Раньше Тамара засыпала сразу. Раньше стоило ей разобрать простыни на громадной бабушкиной кровати, броситься уставшим до ломоты телом в жаркие бабушкины перины, как тотчас же все вокруг переставало существовать.

А теперь нет. Теперь подолгу лежит Тамара с открытыми глазами… И все слышит. Слышит, как постанывает под резкими нахрапами осеннего ветра старый дом («избушка на курьих ножках!» — смеялся Павел), как почесывается ветвями голый тополь в палисаднике, как срываются звонкие капли с гвоздя в рукомойнике… Все слышит. И даже порой нарочно прислушивается, чтобы отвлечься, заглушить думы!..

Только не удается. Просачиваются они в сознание упрямо, как дым, и как дым — едкие, черные…

Зачем она поверила Гопаку? Не ей ли говорил Павлик!.. Нет, сама, сама виновата во всем!.. Ну, а Гопак? Ему-то что надо было от нее, простой девчонки? В гости приглашал, на машине катал, телевизор подарил… Зачем? Или еще тогда на «пчелку» целился? Нет, не знал он о ней, не мог знать!.. Значит, просто нравилось, что ходят вокруг, в рот заглядывают. У-у, дура!..

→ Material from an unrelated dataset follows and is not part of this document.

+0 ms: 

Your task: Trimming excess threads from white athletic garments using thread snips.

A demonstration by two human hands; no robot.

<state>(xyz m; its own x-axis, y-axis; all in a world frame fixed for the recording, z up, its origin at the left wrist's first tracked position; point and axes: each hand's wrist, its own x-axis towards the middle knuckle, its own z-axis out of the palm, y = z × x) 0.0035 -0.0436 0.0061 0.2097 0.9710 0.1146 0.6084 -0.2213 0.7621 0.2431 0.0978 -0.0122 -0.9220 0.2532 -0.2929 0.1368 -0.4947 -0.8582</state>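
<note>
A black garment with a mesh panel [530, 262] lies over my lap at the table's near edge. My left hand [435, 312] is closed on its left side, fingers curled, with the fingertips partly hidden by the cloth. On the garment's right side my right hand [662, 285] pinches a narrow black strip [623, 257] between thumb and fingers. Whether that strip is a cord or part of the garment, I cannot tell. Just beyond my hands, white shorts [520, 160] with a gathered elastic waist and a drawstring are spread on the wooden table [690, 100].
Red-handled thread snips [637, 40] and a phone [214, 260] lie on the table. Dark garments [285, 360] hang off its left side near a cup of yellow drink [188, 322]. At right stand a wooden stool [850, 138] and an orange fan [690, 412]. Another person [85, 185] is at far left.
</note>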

А хитрый он, Иван-то Евгеньевич!.. «Пчелку» после того, как побывала в его руках, и узнать трудно: видоизменил, замаскировал… Предполагала Тамара, что пригодится она лишь на одной детали — 024 786, а Гопак ко всем девяти сериям приспособил. Как же: опытный, талант!..

Ничего, совсем ничего не понимает она в людях… Вот так кержачка! И как не сумела разгадать Гопака? Молилась на него, каждому слову верила… Неужели всегда такой был? Или Женя, красавица Женя, виновата тут? Да кто, кто их разберет!..

Самой бы не стать такой. А ведь хотела… Еще недавно думала: добьется своего — заговорят о ней, и жить будет красиво, ярко… Нет, не будет этого уже… И не надо! Ни за что не надо! Лучше жить, как все живут, как ребята из цеха: и тот же Игорь Переметов, и Аня, и даже Симка Тарабеева и Павлик… Просто они живут и весело. Павлику, правда, невесело. Все ему она испортила!..

Тихо в тесной спаленке, полумрак. Настольная лампочка-«грибок», примощенная у изголовья, вычертила в душной темноте желтый круг. Свет режет утомленные бессонницей глаза, Тамара откатилась к завешенной старым ковром стене, сунула горячие ладони под подушку, лежит, думает о своем.

Здесь, у стенки — место Павлика. Здесь совсем еще недавно спал он, по привычке уткнувшись в мохнатый ковровый рисунок. Павлик!.. Но почему сегодня он не выходит из головы? Еще несколько дней назад Тамара была так спокойна, и воспоминания о муже почти не волновали ее… А сегодня почему? И почему сегодня ей так… нелегко думать о нем?